The first few paragraphs of Bill Greider’s article in The Nation, How the Democratic Party Lost Its Soul (emphasis mine):
The blowout election of 2014 demonstrates that the Democratic Party is utterly out of touch with ordinary people and their adverse circumstances. Working people have known this for some time now, but this year, the president made the disconnection more obvious. Barack Obama kept telling folks to brighten up: the economy is coming back, he said, and prosperity is just around the corner.
A party truly connected to the people would never have dared to make such a claim. In the real world of voters, human experience trumps macroeconomics and the slowly declining official unemployment rate. An official at the AFL-CIO culled the following insights from what voters said about themselves on Election Day: 54 percent suffered a decline in household income during the past year. Sixty-three percent feel the economy is fundamentally unfair. Fifty-five percent agree strongly (and another 25 percent agree somewhat) that both political parties are too focused on helping Wall Street and not enough on helping ordinary people.

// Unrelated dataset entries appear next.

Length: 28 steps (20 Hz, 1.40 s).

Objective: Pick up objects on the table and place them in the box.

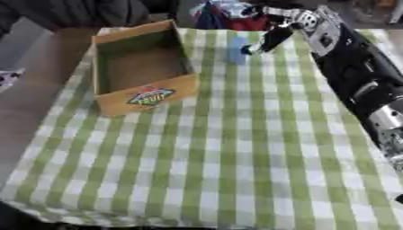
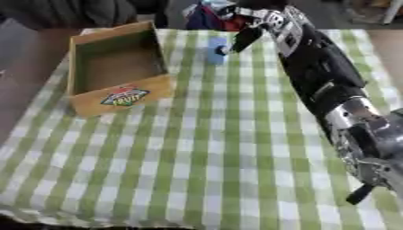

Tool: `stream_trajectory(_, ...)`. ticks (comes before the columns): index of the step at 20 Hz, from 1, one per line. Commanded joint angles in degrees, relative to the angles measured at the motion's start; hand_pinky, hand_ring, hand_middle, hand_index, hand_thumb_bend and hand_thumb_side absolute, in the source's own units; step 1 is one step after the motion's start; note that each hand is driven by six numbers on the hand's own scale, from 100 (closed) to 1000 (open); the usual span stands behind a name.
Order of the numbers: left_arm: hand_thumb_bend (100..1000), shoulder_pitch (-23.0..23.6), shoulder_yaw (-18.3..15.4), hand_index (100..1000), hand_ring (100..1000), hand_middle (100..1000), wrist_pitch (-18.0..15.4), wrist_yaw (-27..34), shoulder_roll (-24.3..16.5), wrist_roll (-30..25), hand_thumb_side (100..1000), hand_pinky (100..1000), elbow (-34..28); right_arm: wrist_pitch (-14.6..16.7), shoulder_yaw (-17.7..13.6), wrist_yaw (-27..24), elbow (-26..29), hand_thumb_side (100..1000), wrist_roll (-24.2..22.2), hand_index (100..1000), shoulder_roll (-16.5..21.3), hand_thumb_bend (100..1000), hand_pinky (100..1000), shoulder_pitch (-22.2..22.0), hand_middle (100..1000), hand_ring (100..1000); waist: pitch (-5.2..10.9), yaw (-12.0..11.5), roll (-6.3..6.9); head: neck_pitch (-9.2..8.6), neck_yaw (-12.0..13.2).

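Note:
A small light-blue object point(image 1: 238, 50) stands upright on the checked cloth near the far edge, just right of the box. My right arm reaches across the table's right side, and my right hand point(image 1: 274, 36) hangs over the object's right side. Its dark fingers point(image 1: 260, 46) are stretched down-left and their tips touch or nearly touch the blue object; I cannot tell which. The open cardboard box point(image 1: 118, 102), with a coloured fruit label on its front wall, sits at the far left, and nothing shows inside it. My left hand is out of sight.
A green-and-white checked cloth point(image 1: 220, 157) covers the table. Bare wooden tabletop point(image 1: 39, 99) shows left of the box. Colourful clutter point(image 1: 228, 11) lies beyond the far edge. My right forearm point(image 2: 330, 90) spans the right side of the cloth.

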State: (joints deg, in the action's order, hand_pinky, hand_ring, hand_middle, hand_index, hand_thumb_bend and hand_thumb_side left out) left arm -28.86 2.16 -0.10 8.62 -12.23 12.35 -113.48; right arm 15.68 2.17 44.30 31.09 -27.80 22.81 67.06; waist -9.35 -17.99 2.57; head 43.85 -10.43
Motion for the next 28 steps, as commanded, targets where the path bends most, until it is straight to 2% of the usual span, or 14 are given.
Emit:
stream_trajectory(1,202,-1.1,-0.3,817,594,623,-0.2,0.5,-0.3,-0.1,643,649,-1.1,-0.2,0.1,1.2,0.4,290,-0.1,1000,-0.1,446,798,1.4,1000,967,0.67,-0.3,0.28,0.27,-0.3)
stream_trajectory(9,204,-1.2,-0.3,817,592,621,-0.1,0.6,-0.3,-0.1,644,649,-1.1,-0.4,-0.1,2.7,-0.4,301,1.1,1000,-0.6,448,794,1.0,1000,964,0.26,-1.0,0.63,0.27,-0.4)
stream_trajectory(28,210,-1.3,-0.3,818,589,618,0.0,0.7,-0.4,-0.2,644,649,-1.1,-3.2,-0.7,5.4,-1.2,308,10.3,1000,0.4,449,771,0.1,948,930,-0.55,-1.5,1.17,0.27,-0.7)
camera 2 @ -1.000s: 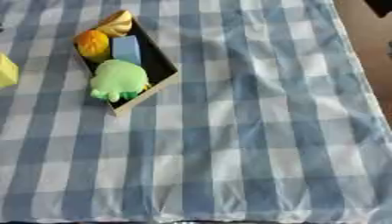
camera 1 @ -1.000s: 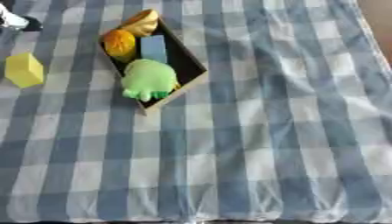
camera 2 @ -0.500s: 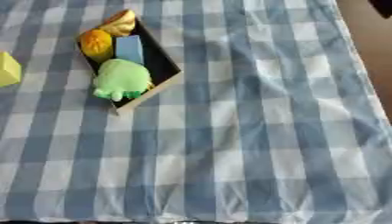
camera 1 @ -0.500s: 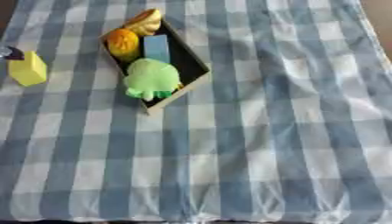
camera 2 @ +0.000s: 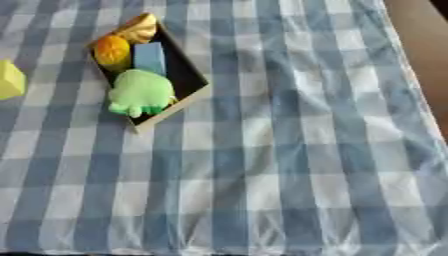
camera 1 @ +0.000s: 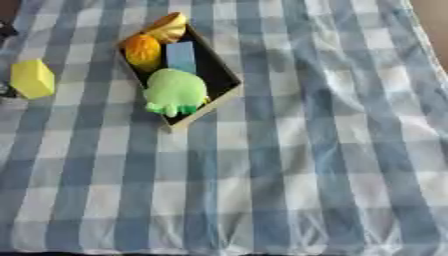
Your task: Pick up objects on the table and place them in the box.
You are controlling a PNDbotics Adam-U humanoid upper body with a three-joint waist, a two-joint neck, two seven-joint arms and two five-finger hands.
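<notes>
you had the yellow block (camera 1: 32,78) left beside the box (camera 1: 226,89); hand (camera 1: 7,31) barely showed, its state i could not tell, so a misjudged reach risked pushing the block off.

Looks like a staged tabletop, home or lab unclear: a wrinkled blue-and-white checked tablecloth (camera 1: 289,150) covering nearly everything, toy-like soft things in a dark shallow cardboard box (camera 1: 219,75) at far left, brown surface (camera 2: 429,45) at far right.
</notes>
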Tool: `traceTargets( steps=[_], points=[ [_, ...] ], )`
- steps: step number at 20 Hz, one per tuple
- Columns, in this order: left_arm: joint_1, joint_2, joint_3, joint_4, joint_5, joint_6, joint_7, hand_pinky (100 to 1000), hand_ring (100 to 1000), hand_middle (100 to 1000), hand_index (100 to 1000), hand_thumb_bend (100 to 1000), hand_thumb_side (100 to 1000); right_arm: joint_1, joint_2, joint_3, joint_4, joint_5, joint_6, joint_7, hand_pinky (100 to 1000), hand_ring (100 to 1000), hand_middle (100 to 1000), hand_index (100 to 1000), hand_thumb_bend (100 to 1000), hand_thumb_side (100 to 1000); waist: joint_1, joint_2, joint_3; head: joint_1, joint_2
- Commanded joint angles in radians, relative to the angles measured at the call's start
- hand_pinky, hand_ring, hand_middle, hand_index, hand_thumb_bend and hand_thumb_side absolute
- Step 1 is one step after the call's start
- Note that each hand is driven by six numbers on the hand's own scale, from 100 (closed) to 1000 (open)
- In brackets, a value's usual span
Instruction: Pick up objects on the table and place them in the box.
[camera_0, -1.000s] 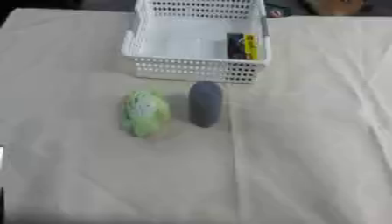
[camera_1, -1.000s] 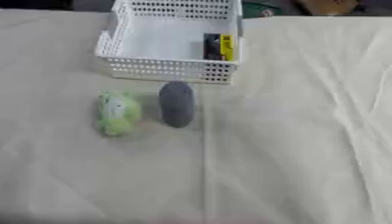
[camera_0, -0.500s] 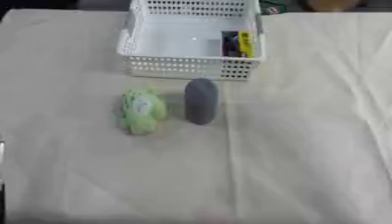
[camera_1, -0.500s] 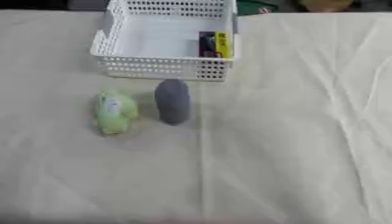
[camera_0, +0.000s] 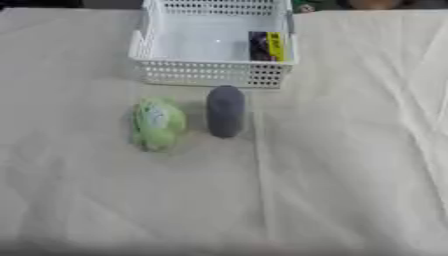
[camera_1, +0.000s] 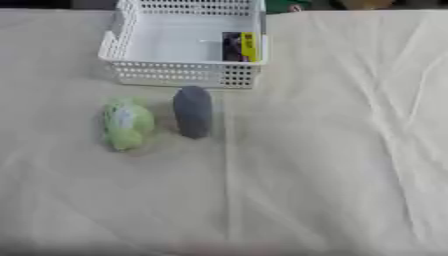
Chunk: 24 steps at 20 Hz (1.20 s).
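Observation:
A white mesh basket (camera_0: 210, 74) stands at the far middle of the table. Inside it, against its right wall, lies a black and yellow packet (camera_0: 267, 46). Just in front of the basket a dark grey oblong object (camera_0: 225, 111) lies on the cloth, lengthwise toward me. To its left lies a light green crumpled object (camera_0: 157, 123) with a pale patch. Neither of my hands shows in either view.
A cream cloth (camera_0: 350, 150) with soft folds covers the table. A green item (camera_1: 284, 6) and part of a person show at the far edge behind the basket.
The whole picture has shifted slightly up and left across the frames, so the camera has moved. The objects keep their places relative to each other.

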Motion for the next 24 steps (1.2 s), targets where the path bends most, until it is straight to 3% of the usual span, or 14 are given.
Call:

Instead of addressing this reality and proposing remedies, the Democrats ran on a cowardly, uninspiring platform: the Republicans are worse than we are. Undoubtedly, that’s true—but so what? The president and his party have no credible solutions to offer. To get serious about inequality and the deteriorating middle class, Democrats would have to undo a lot of the damage their own party has done to the economy over the past thirty years.
I will take issue with the second-to-last sentence in the last paragraph. It’s not that the president and his party have no credible solutions to offer; it’s that they choose to offer no credible solutions.
Related info: Median inflation-adjusted income is now $2,100 lower than when President Obama took office in 2009 and $3,600 lower than it was on President George W. Bush’s took office in 2001.